That the learned trial magistrate erred in law and fact when he relied on unapproved allegations to convict the Appellant.
That the learned trial magistrate erred in law and fact when he relied and acted on contradictory testimonies to convict instead of resolving the same in favour of the appellant as benefits of doubt.
That the learned trial magistrate erred in law and fact when he convicted the appellant yet failed to find that he was arrested on mere suspicion.
That the learned trial magistrate erred in law and fact when he convicted the appellant and yet failed to find that the prosecution had failed to prove their case due to lack of witnesses.
That the learned trial magistrate erred in law and fact when he convicted the appellant by relying on incredible testimonies
That the learned trial magistrate erred in law and fact when he dismissed the appellant’s plausible and formidable defence contrary to section 169 of the Criminal Procedure Code
The 1st Appellant in his submissions argued that there was no cogent evidence placing him at the scene of crime, and the phone that was recovered could not be linked to PW1. He also pointed out that there was no explanation given as to why the P3 form was filled 10 days after the offence, and that the presence of spermatozoa in the vagina of the complainant did not prove that the Appellants were involved with her.
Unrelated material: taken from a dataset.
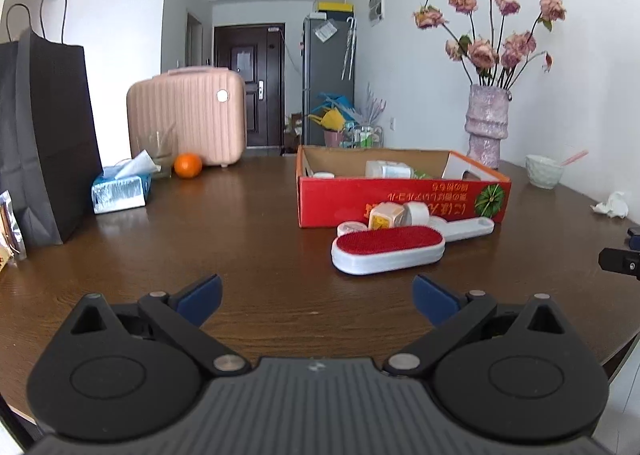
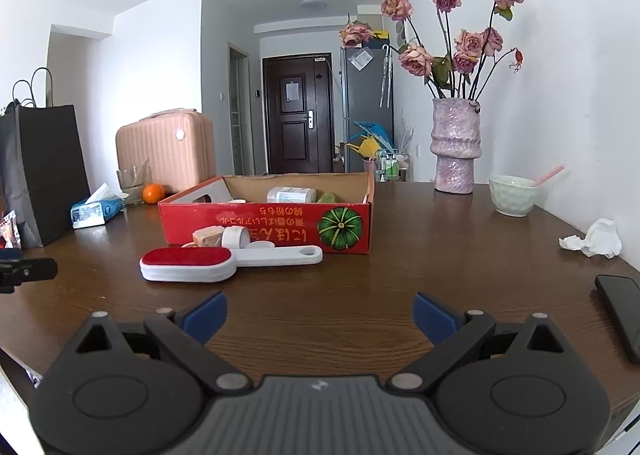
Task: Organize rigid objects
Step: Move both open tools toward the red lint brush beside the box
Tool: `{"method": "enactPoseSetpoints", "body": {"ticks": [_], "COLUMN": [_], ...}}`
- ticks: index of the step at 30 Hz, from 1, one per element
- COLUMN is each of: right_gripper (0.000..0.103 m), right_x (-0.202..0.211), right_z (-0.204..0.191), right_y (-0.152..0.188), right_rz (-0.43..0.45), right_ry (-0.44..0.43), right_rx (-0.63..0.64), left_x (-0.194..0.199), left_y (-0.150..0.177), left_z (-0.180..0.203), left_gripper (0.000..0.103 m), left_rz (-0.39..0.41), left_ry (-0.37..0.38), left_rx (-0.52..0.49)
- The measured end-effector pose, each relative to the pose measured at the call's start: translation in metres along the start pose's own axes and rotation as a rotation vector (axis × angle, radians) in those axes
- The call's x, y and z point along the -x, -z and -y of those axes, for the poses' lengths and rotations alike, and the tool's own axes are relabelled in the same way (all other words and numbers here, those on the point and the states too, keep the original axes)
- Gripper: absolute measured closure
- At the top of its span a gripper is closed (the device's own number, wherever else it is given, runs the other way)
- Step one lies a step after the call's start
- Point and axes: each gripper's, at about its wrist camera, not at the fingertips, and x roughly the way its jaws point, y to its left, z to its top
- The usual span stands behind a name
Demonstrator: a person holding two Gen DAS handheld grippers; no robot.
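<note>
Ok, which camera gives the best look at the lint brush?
The right wrist view: the lint brush lies side-on, red pad and the whole handle visible. In the left wrist view the brush is angled, its head hiding part of the handle.

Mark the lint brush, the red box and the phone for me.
lint brush (image 2: 186,257), right wrist view, on its red bristle pad.
red box (image 2: 280,229), right wrist view, on its printed front wall.
phone (image 2: 622,309), right wrist view, on its dark screen.
</note>
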Motion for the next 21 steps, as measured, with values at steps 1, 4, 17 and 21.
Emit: {"method": "enactPoseSetpoints", "body": {"ticks": [1, 4, 17, 21], "right_gripper": [0.004, 0.004, 0.017, 0.032], "right_x": [-0.003, -0.014, -0.091, -0.135], "right_z": [0.000, -0.001, 0.001, 0.013], "right_y": [0.000, 0.002, -0.031, -0.047], "right_rz": [-0.005, -0.021, -0.047, -0.096], "right_ry": [-0.002, -0.007, -0.094, -0.086], "right_rx": [-0.004, -0.020, -0.065, -0.098], "left_x": [-0.004, -0.015, -0.090, -0.118], "left_y": [0.001, 0.004, -0.024, -0.033], "left_z": [0.000, 0.000, -0.015, -0.016], "left_gripper": [0.000, 0.000, 0.003, 0.014], "left_rz": [-0.011, -0.034, -0.090, -0.111], "left_ry": [-0.003, -0.010, 0.067, 0.098], "left_rx": [-0.005, -0.006, 0.122, 0.130]}}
He also stated that the voice recognition of was unsafe. The 1st Appellant also questioned the accuracy of the P3 form which he states was not verified by the doctor through the production of the treatment notes. He further stated that the court dismissed the defence of the Appellant therefore shifting the burden of proof to the accused. In that regard he referred to the case in Peter Wafula Juma and 2 others V Republic (2014)eKLR.
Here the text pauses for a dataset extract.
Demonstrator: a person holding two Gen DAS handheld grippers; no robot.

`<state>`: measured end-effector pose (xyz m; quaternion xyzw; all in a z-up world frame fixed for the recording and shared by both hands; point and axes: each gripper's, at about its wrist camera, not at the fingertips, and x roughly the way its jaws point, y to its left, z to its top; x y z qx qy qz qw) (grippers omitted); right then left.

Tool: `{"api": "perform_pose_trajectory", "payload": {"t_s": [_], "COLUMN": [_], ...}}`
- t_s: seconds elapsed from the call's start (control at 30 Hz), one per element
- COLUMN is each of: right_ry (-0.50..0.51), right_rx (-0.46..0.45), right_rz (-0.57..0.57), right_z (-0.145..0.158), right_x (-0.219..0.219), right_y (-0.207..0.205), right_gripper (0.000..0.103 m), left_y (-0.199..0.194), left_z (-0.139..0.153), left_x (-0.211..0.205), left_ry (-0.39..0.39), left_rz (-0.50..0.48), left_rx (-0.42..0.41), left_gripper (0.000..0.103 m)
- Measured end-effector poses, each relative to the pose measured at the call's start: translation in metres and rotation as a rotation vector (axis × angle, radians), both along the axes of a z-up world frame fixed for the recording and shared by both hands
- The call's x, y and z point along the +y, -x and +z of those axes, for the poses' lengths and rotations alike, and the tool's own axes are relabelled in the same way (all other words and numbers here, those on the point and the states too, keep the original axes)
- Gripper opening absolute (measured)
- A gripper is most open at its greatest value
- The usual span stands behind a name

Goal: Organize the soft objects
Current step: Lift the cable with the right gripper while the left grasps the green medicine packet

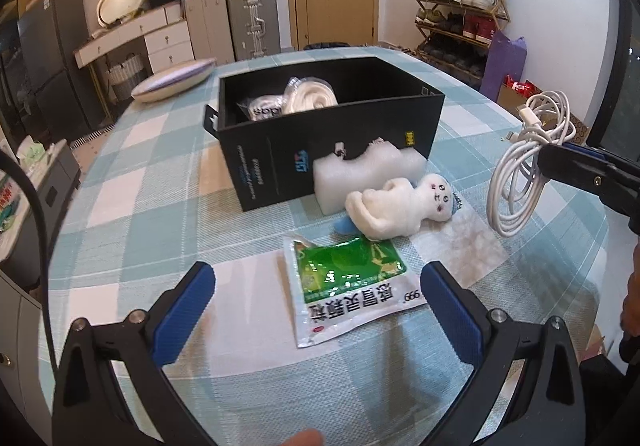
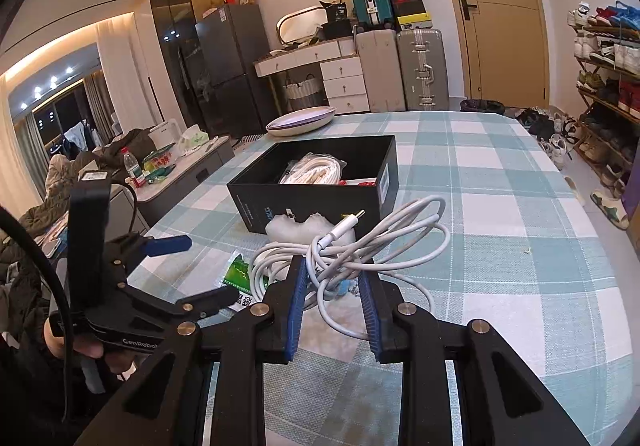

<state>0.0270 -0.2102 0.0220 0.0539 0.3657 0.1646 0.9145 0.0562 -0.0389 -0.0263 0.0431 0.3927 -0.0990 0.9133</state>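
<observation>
One coiled white cable [image 2: 352, 246] hangs clear of the worktop [image 2: 500, 205], pinched between the right gripper [image 2: 334, 286] fingers just near of the black box [image 2: 316, 181]. Light and floppy, its loops may slip; a grip across the bundled middle seems safest. The left gripper [image 1: 318, 306] fingers gape empty over the green sachet [image 1: 352, 286].

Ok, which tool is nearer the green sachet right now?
Left. The left tool hovers open right over the green sachet, fingers either side. The right tool is off to its side, lifted, shut on the white cable.

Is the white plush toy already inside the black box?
No, the white plush toy lies on the tablecloth in front of the black box, next to the foam block.
</observation>
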Motion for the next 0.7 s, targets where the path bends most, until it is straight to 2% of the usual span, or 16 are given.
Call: {"api": "perform_pose_trajectory", "payload": {"t_s": [0.27,0.5,0.57,0.6,0.7], "right_ry": [-0.004,-0.005,-0.006,-0.007,-0.007], "right_rx": [0.01,0.013,0.016,0.018,0.017], "right_rz": [-0.013,-0.015,-0.021,-0.023,-0.022], "right_z": [-0.003,-0.003,-0.004,-0.005,-0.005], "right_x": [-0.007,-0.007,-0.007,-0.007,-0.007], "right_y": [-0.001,-0.002,-0.001,-0.001,-0.001], "right_gripper": [0.026,0.026,0.026,0.026,0.026], "left_y": [-0.016,-0.02,-0.02,-0.019,-0.016], "left_z": [-0.007,-0.013,-0.016,-0.017,-0.016], "left_x": [-0.006,-0.022,-0.024,-0.025,-0.026], "left_ry": [0.039,-0.045,-0.057,-0.053,-0.028], "left_rz": [0.009,0.005,-0.001,-0.007,-0.033], "left_rx": [0.09,0.099,0.108,0.115,0.116], "left_gripper": [0.103,0.1,0.092,0.091,0.079]}}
The 2nd Appellant on his part put forward the following grounds of appeal:
That the learned trial magistrate erred in law and fact in convicting the appellant while relying on identification through recognition by PW1 single witness, whereas the circumstances of identification were not favourable for a positive identification.
That the learned trial magistrate erred in law and fact in accepting the complainant’s evidence as safe whereas the evidence was insufficient and incredible
That the learned trial magistrate erred in law and fact in failing to appreciate that the prosecution had failed to prove its case to the standard required in law, that is to prove beyond reasonable doubt.
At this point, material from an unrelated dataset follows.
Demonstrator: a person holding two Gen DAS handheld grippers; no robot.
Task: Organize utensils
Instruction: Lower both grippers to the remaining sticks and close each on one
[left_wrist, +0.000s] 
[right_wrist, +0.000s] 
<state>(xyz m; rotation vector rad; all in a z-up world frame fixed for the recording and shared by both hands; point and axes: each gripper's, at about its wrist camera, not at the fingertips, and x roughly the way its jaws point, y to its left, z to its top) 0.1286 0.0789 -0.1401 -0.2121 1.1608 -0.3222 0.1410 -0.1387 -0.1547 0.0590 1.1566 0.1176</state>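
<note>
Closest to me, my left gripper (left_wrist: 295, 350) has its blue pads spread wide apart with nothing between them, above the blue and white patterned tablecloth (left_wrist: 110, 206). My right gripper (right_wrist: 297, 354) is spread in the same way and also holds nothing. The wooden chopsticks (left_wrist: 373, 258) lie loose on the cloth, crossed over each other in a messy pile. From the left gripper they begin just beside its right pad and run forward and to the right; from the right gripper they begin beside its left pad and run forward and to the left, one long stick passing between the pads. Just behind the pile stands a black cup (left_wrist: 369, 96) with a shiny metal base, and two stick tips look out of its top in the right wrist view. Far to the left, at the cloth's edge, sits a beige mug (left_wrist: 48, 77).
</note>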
That the learned trial magistrate erred in law and fact in convicting the appellant while relying on inconsistent and contradictory evidence given by the prosecution
That the learned trial magistrate erred in law and fact in convicting the appellant whereas the appellant’s constitutional rights as enshrined in Article 50(2)(b) of the Constitution were violated
That the learned trial magistrate erred in law and fact in admitting the complainant’s evidence, whereas the evidence was incredible
That the learned trial magistrate erred in law and fact in failing to take into account and to consider the appellant’s defence.
The 2nd Appellant submitted that the identification by recognition by the complainant was not safe since there was no lighting. He also noted that the magistrate did not warn himself on relying on such identification as held in Tinega Omwega V R,(2011) eKLR, Maitanyi V R (1986)andTurnbull V R, (1976) All ER 549. Further, that PW3, PW4, PW5 and PW6 gave conflicting evidence on how the phone was handled and how the Appellant was arrested. The 2nd Appellant relied on the case of Erick Otieno Arum vs Republic (2006) KLR and stated that nothing stolen was found in his possession and the prosecution had failed to prove their case. He also relied on the case of Nyanamba V Republic (1983) KLRclaiming that the magistrate had dismissed his defence.
Mr. Cliff Machogu, the learned prosecution counsel opposed the appeal and filed written submissions dated 8th February 2016. It was argued therein that the elements of robbery with violence had been proven with the evidence of PW1. The learned counsel submitted that PW1 had narrated what had transpired on 10/05/2011 at 7. 45 pm when she was robbed and raped by the Appellants, whom she was able to identify. He added that this case was one of recognition and the question of wrong identification should not arise. Reference was made to the decision in Anjononi & Others vs R ,(1981) eKLR.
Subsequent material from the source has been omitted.